Renal-Limited IgG4-Related Disease Presenting as Hypodense Lesions Found During Surveillance Imaging in a Patient With High-Grade Urothelial Cell Carcinoma

Renal lesions as the initial presentation of IgG4-related disease (IgG4-RD) and isolated IgG4-related kidney disease (IgG4-RKD) are rare.1,2

A 65-year-old male with a history of high-grade urothelial cell carcinoma in remission was found to have multiple renal lesions on surveillance imaging (Figure 1A). Urinalysis noted scant nondysmorphic hematuria without proteinuria. Serum creatinine was 1.05 mg/dL, estimated glomerular filtration rate 78 mL/min/1.73 m2, IgG 2430 mg/dL, and IgG4 1970 mg/dL (normal 2-121 mg/dL). Renal biopsy was negative for malignancy but demonstrated lymphoplasmacytic infiltrate with numerous polytypic plasma cells staining positive for IgG4 (Figures 1B,C).

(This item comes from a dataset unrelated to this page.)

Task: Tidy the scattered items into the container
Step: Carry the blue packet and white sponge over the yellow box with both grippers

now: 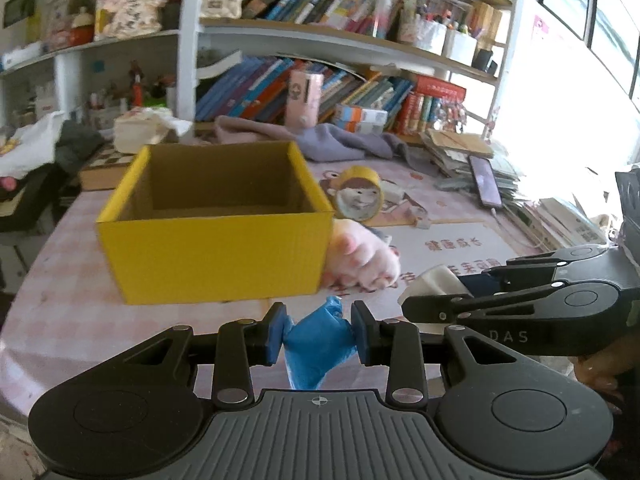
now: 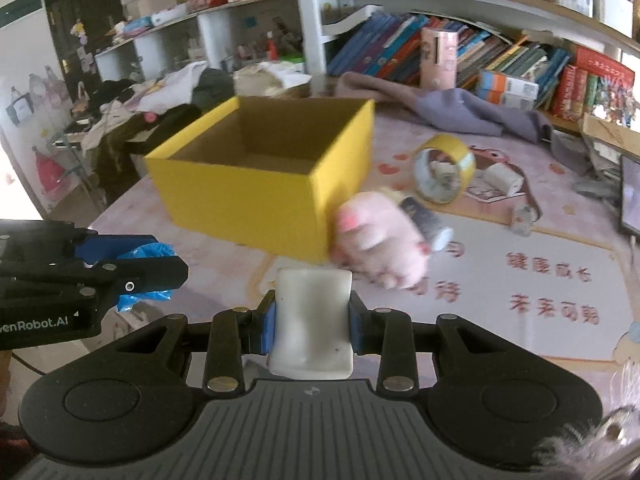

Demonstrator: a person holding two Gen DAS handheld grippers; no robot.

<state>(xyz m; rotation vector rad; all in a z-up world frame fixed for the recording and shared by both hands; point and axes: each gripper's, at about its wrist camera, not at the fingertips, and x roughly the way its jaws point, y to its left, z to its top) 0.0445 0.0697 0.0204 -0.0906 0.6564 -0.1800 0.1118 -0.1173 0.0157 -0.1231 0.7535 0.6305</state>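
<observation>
Mid-carry over a cluttered table (image 1: pixel 60 312): left gripper (image 1: pixel 319 334) clamped on a crumpled blue plastic bag (image 1: pixel 316 344), right gripper (image 2: pixel 312 326) clamped on a pale, soft white block (image 2: pixel 312 320), neither jaw slack. Both loads lifted clear of the pink patterned tablecloth (image 2: pixel 520 248) and aimed at the open yellow cardboard box (image 1: pixel 212 216), just beyond the fingertips and, as far as its inside shows, empty. Still scattered to the right of the box: a pink plush paw (image 1: pixel 364 258) touching its right wall, a small dark roll (image 2: pixel 426 222) resting against the paw, a roll of yellow tape (image 1: pixel 358 194) farther back, and a small white piece (image 2: pixel 502 180) beyond that. Step in hand, by the look of it: delivery of the first two items. Next move likely a short advance and a lift over the near rim, then a release above the box floor, one gripper at a time to avoid crowding. Blue bag light and liable to cling to the pads.
</observation>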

Comprehensive examination and imaging did not show any further organ involvement. The patient was treated with a glucocorticoid (GC) taper of 0.6 mg/kg over 8 weeks, resulting in a radiographic decrease in size of renal lesions and an IgG4 reduction to 653 mg/dL. Subsequent treatment with 2 doses of 1000-mg rituximab (RTX) separated by 2 weeks led to complete radiographic resolution of the renal lesions and IgG4 lowering to 366 mg/dL. Rituximab (1000 mg) was repeated 6 months later, with IgG4 levels decreasing to 214 mg/dL, at which point the patient elected ongoing laboratory surveillance every 6 months.

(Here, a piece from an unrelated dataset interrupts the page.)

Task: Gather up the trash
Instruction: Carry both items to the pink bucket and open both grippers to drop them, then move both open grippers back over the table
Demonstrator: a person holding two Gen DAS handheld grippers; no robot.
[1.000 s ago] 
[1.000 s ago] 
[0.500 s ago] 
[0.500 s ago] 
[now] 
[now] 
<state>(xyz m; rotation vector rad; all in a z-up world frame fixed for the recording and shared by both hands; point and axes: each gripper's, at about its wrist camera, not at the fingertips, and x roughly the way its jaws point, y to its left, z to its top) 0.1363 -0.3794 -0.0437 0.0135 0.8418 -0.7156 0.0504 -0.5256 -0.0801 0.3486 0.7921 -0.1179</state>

Figure 1.Figure 1.Figure 1.

(A) CT urogram (coronal view) demonstrating multiple round hypodensities in bilateral kidneys. (B) Renal biopsy demonstrating numerous lymphocytes and plasma cells (H&E staining, 200×). (C) IgG4 staining from renal biopsy demonstrating > 10 IgG4 staining plasma cells per high-power field (200×). CT: computed tomography.

Although obliterative phlebitis and storiform fibrosis were absent on renal biopsy, obliterative phlebitis is not typically seen in IgG4-RKD, and a subset of patients with IgG4 tubulointerstitial nephritis show plasma cell-rich interstitial inflammation with minimal fibrosis.3 Delayed treatment of IgG4-RKD is associated with partial renal scarring on imaging.4 Although IgG4-RD is typically responsive to GCs, refractory cases demonstrate excellent response to RTX.5 Among patients achieving remission, a consensus on the appropriate treatment duration and monitoring off therapy has yet to be established.